Removed — non-goals (not deferred; deleted from the roadmap)

These contradict core RSScript principles and were removed from the spec rather than kept as future work (spec §20.2 "Removed, not deferred"; §21 non-goals).

  • Unstructured spawn / public task handles — breaks the single-isolate, structured-concurrency model; task_group is the sanctioned form. The compiler continues to reject spawn with a stable diagnostic (RS0015/RS0101).
  • Rust-style open enums / open sum extension — breaks the sealed-sum guarantees that make match-exhaustiveness and review-diffs sound. Sealed sum is the model.

Shipped

  • await in expression position (§14.6.2) — await-hoisting pass; VM↔compiled parity. Short-circuit &&/|| RHS stays RS0411 by design.
  • Structured-fix tooling (§20.1-D) — FixEdit payload + rss fix [--write] [--json]; editor integration belongs in rss-lsp.
  • FFI / native-ABI adapter contracts (§20.1-N) — compact [adapter.<Namespace>] whole-boundary binding (pkg §9.5), single expansion point.
  • Stream<T> + await for (§20.1-H) — in the executable MVP; parity-tested.
  • Sum-type hardening (§20.1-E) — v0.7 baseline complete (payload variants, generics, exhaustiveness, review/diff metadata).
  • Registry-level review-risk badges (§20.1-F) — badges on the package review + registry index, derived from risk + capability summary.
  • Module visibility (§20.1-M) — pub enforced at the package boundary; non-pub is package-private by design (§14.8).
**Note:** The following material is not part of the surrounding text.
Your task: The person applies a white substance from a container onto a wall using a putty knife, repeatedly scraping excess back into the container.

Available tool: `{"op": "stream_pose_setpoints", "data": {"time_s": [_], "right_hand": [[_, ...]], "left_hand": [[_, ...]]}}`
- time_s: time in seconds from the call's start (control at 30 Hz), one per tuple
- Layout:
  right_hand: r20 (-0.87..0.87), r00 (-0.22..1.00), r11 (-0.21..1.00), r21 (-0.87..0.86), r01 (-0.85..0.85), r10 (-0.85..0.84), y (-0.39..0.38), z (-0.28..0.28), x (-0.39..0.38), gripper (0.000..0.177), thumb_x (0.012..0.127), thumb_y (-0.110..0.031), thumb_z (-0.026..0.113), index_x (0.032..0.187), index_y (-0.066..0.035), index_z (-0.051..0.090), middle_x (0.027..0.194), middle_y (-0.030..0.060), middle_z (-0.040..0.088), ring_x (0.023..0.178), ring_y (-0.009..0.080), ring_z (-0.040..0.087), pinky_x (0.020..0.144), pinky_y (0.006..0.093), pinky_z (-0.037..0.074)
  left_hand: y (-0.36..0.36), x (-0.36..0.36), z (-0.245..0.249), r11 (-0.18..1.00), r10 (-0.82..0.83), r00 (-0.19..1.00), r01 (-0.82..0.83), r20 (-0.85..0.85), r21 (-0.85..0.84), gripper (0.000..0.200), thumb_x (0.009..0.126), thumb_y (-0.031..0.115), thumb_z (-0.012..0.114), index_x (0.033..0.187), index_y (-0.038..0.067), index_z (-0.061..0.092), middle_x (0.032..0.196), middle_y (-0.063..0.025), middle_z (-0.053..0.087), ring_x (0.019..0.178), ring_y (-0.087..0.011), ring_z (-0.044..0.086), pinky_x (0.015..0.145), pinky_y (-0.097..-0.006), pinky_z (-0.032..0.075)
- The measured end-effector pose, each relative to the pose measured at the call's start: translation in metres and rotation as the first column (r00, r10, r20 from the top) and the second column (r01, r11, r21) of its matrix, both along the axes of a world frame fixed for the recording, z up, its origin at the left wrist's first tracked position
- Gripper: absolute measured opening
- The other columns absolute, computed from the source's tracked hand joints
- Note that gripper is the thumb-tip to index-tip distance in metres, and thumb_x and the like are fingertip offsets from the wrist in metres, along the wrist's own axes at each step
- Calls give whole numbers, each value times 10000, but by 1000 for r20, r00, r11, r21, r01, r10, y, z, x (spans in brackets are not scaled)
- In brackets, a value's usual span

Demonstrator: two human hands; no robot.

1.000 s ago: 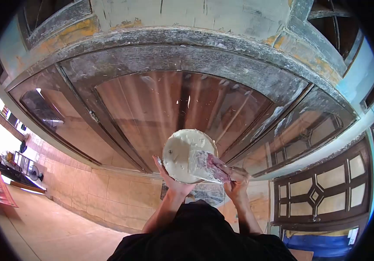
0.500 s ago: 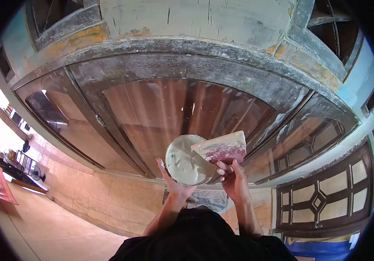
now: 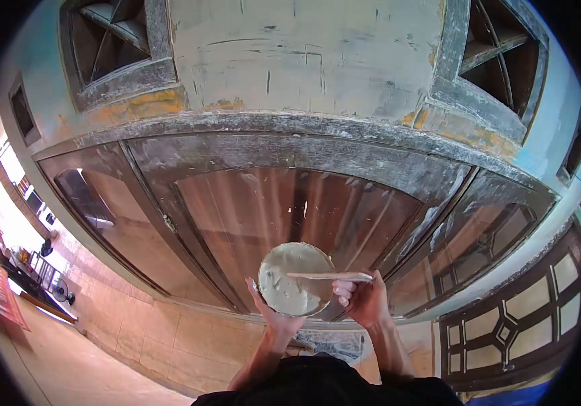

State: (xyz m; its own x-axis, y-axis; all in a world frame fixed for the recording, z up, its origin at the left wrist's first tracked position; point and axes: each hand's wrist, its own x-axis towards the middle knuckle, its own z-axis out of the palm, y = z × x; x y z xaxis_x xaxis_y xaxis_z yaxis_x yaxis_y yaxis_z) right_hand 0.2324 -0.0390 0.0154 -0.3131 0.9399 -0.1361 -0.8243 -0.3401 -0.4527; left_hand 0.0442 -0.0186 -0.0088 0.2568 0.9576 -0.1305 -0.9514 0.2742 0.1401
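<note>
one hand (image 3: 366, 302) holds scraper (image 3: 331, 276) over disc (image 3: 282, 287)

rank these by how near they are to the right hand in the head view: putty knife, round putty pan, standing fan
1. putty knife, held in the right hand.
2. round putty pan, just left of it, held in the left hand.
3. standing fan, far off at the left edge.

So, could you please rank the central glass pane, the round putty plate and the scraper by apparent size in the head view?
1. central glass pane, though farthest away
2. round putty plate
3. scraper, seen edge-on, so only a thin strip shows
</note>
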Motion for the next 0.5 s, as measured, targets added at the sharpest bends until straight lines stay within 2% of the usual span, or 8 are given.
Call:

Optional post-v0.7 enhancements (non-blocking)

Small/medium add-ons to shipped features; pick up if a real driver demands it.

  • Fix edits for the remaining machine-applicable fixes (extend rss fix).
  • LSP-protocol daemon (stdio) — use rss-lsp rather than expanding rss.
  • pub use re-export — re-export a dependency's item as a package's own.
  • Sum named payload fieldsVariant { field: T } alongside positional.
  • Stream combinators / user-defined async generators.map/.filter, custom stream sources.